- Directions -
The copy you give must match the listing below exactly and contain no pictures.
·····
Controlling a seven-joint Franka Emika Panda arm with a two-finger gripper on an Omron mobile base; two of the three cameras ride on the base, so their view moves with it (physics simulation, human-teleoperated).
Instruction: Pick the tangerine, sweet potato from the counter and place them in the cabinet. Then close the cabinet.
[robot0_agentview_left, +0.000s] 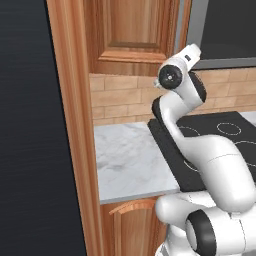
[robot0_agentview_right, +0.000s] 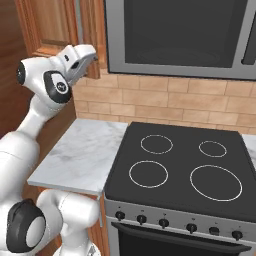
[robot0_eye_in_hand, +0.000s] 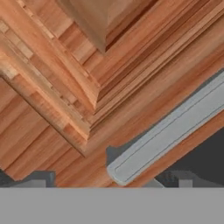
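Note:
The cabinet (robot0_agentview_left: 129, 31) of reddish-brown wood hangs above the counter (robot0_agentview_left: 131, 159). My hand is raised against its door in both base views. In the hand view the raised-panel door (robot0_eye_in_hand: 65, 78) is very close, and its grey bar handle (robot0_eye_in_hand: 168, 133) runs diagonally from lower middle to the right edge. My gripper (robot0_eye_in_hand: 107, 179) is open, its two dark fingertips (robot0_eye_in_hand: 34, 177) far apart at the bottom, with the handle's lower end between them and nothing held. The tangerine and the sweet potato are out of view. From the right base view the hand (robot0_agentview_right: 80, 57) points at the door's lower edge.
A black stovetop (robot0_agentview_right: 185, 165) with white rings adjoins the marble counter (robot0_agentview_right: 82, 150) on the right, below a microwave (robot0_agentview_right: 180, 32). A tall wooden panel (robot0_agentview_left: 75, 125) and a dark surface bound the counter on the left. A brick backsplash runs behind.

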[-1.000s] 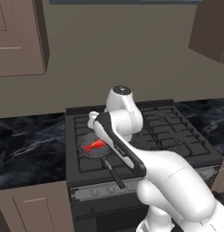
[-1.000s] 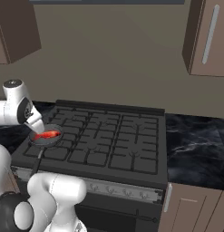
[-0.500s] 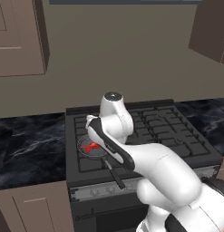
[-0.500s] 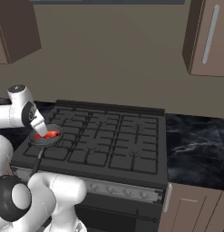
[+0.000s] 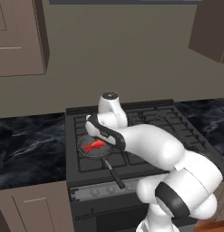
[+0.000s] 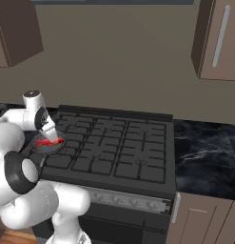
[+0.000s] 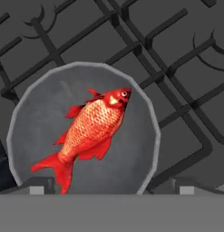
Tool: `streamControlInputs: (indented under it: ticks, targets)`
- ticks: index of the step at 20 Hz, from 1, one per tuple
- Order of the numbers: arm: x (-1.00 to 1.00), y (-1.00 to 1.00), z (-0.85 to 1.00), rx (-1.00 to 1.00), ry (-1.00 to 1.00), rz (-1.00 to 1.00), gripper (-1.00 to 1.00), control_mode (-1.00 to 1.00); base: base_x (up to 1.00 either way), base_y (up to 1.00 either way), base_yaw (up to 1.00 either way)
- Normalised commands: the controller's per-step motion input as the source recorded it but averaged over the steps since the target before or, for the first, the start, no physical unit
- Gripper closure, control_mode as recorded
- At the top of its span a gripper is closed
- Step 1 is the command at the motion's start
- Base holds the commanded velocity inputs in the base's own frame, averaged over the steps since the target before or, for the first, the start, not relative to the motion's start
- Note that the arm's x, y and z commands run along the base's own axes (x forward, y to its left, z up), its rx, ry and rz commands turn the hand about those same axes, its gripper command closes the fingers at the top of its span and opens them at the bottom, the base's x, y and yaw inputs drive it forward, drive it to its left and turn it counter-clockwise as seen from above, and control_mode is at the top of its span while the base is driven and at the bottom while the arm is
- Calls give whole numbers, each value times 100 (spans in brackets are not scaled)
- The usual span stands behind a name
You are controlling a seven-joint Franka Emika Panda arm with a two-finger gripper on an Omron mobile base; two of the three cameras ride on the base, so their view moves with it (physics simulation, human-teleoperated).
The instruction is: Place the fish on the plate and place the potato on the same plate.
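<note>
Red fish [image 7: 93, 133] flat in the grey pan [image 7: 36, 118] on the stove's [image 6: 138, 143] near-left burner; tool [image 7: 109, 190] wide open above, empty.

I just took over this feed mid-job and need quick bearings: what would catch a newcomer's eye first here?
The bright red-orange fish stands out most, lying flat in a dark frying pan on the stove's front left burner. Next is the white arm, bent low over that pan with its open pincer just above the fish, one finger tip showing on each side. Black marble counters flank the stove.
</note>
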Motion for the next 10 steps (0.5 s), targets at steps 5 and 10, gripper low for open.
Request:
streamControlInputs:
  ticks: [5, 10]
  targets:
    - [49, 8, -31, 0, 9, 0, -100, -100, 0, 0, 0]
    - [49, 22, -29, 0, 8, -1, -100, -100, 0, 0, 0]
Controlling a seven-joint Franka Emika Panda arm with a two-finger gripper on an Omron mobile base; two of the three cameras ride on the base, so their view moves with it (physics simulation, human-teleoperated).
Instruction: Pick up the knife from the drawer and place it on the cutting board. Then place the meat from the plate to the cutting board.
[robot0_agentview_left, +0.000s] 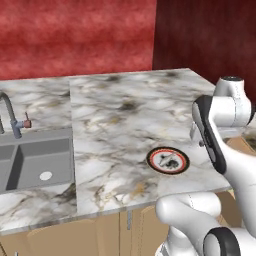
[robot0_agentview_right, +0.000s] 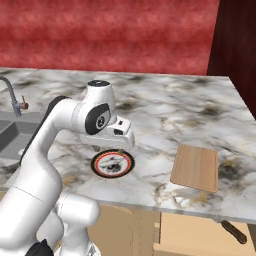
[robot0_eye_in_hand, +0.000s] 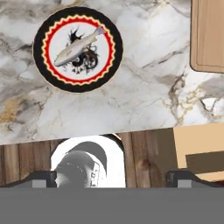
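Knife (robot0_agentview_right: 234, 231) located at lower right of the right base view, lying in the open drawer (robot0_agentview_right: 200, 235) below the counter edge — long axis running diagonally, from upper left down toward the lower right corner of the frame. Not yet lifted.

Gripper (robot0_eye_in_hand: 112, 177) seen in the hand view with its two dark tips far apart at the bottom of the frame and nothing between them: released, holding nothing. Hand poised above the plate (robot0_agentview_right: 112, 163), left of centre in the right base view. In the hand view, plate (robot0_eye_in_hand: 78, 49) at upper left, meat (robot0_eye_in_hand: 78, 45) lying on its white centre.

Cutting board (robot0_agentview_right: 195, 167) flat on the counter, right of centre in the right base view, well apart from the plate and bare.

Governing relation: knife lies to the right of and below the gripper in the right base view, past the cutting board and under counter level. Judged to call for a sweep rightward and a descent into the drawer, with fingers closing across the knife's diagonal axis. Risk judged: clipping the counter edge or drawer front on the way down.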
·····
- Solution to the exercise -
Controlling a seven-joint Franka Emika Panda arm with a two-finger gripper on an Omron mobile base; two of the three cameras ride on the base, so their view moves with it (physics simulation, human-teleoperated).
Instruction: Pick the tangerine, sweet potato from the counter and place them in the cabinet. Then close the cabinet.
[robot0_agentview_left, +0.000s] 
[robot0_agentview_right, +0.000s] 
[robot0_eye_in_hand, +0.000s] 
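Note:
The cabinet (robot0_agentview_left: 129, 31) of reddish-brown wood hangs above the counter (robot0_agentview_left: 131, 159). My hand is raised against its door in both base views. In the hand view the raised-panel door (robot0_eye_in_hand: 65, 78) is very close, and its grey bar handle (robot0_eye_in_hand: 168, 133) runs diagonally from lower middle to the right edge. My gripper (robot0_eye_in_hand: 107, 179) is open, its two dark fingertips (robot0_eye_in_hand: 34, 177) far apart at the bottom, with the handle's lower end between them and nothing held. The tangerine and the sweet potato are out of view. From the right base view the hand (robot0_agentview_right: 80, 57) points at the door's lower edge.
A black stovetop (robot0_agentview_right: 185, 165) with white rings adjoins the marble counter (robot0_agentview_right: 82, 150) on the right, below a microwave (robot0_agentview_right: 180, 32). A tall wooden panel (robot0_agentview_left: 75, 125) and a dark surface bound the counter on the left. A brick backsplash runs behind.
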
[-1.000s] 
[-1.000s] 
[-0.500s] 
[-0.500s] 
[+0.000s] 
[+0.000s] 
[+0.000s] 
Tool: `streamControlInputs: (indented under it: ticks, targets)`
- ticks: index of the step at 20 Hz, from 1, one per tuple
- Order of the numbers: arm: x (-1.00 to 1.00), y (-1.00 to 1.00), z (-0.85 to 1.00), rx (-1.00 to 1.00), ry (-1.00 to 1.00), rz (-1.00 to 1.00), gripper (-1.00 to 1.00), control_mode (-1.00 to 1.00); base: base_x (up to 1.00 either way), base_y (up to 1.00 either way), base_yaw (up to 1.00 either way)
- Normalised commands: the controller's per-step motion input as the source recorded it but averaged over the steps since the target before or, for the first, the start, no physical unit
- Gripper closure, control_mode as recorded
- At the top of its span a gripper is closed
- Step 1 is the command at the motion's start
- Base holds the commanded velocity inputs in the base's own frame, averaged over the steps since the target before or, for the first, the start, not relative to the motion's start
- Note that the arm's x, y and z commands run along the base's own axes (x forward, y to its left, z up), its rx, ry and rz commands turn the hand about those same axes, its gripper command closes the fingers at the top of its span and opens them at the bottom, the base's x, y and yaw inputs drive it forward, drive it to its left and turn it counter-clockwise as seen from above, and control_mode is at the top of its span while the base is driven and at the bottom while the arm is
- Calls give whole numbers, each value times 100 (spans in brackets are not scaled)
- The usual span stands behind a name
You are controlling a seven-joint Franka Emika Panda arm with a two-finger gripper on an Omron mobile base; two of the three cameras ride on the base, so their view moves with it (physics simulation, human-teleoperated).
The instruction is: Place the fish on the plate and place the potato on the same plate.
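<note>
Red fish [image 7: 93, 133] flat in the grey pan [image 7: 36, 118] on the stove's [image 6: 138, 143] near-left burner; tool [image 7: 109, 190] wide open above, empty.

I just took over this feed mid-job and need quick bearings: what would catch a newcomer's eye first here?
The bright red-orange fish stands out most, lying flat in a dark frying pan on the stove's front left burner. Next is the white arm, bent low over that pan with its open pincer just above the fish, one finger tip showing on each side. Black marble counters flank the stove.
</note>
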Motion for the next 10 steps (0.5 s), targets at steps 5 and 10, gripper low for open.
Request:
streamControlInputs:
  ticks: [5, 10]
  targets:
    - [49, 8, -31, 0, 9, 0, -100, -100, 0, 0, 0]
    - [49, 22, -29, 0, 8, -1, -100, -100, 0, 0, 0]
Controlling a seven-joint Franka Emika Panda arm with a two-finger gripper on an Omron mobile base; two of the three cameras ride on the base, so their view moves with it (physics simulation, human-teleoperated).
Instruction: Pick up the knife from the drawer and place it on the cutting board. Then place the meat from the plate to the cutting board.
[robot0_agentview_left, +0.000s] 
[robot0_agentview_right, +0.000s] 
[robot0_eye_in_hand, +0.000s] 
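Knife (robot0_agentview_right: 234, 231) located at lower right of the right base view, lying in the open drawer (robot0_agentview_right: 200, 235) below the counter edge — long axis running diagonally, from upper left down toward the lower right corner of the frame. Not yet lifted.

Gripper (robot0_eye_in_hand: 112, 177) seen in the hand view with its two dark tips far apart at the bottom of the frame and nothing between them: released, holding nothing. Hand poised above the plate (robot0_agentview_right: 112, 163), left of centre in the right base view. In the hand view, plate (robot0_eye_in_hand: 78, 49) at upper left, meat (robot0_eye_in_hand: 78, 45) lying on its white centre.

Cutting board (robot0_agentview_right: 195, 167) flat on the counter, right of centre in the right base view, well apart from the plate and bare.

Governing relation: knife lies to the right of and below the gripper in the right base view, past the cutting board and under counter level. Judged to call for a sweep rightward and a descent into the drawer, with fingers closing across the knife's diagonal axis. Risk judged: clipping the counter edge or drawer front on the way down.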

No additional answer text is required.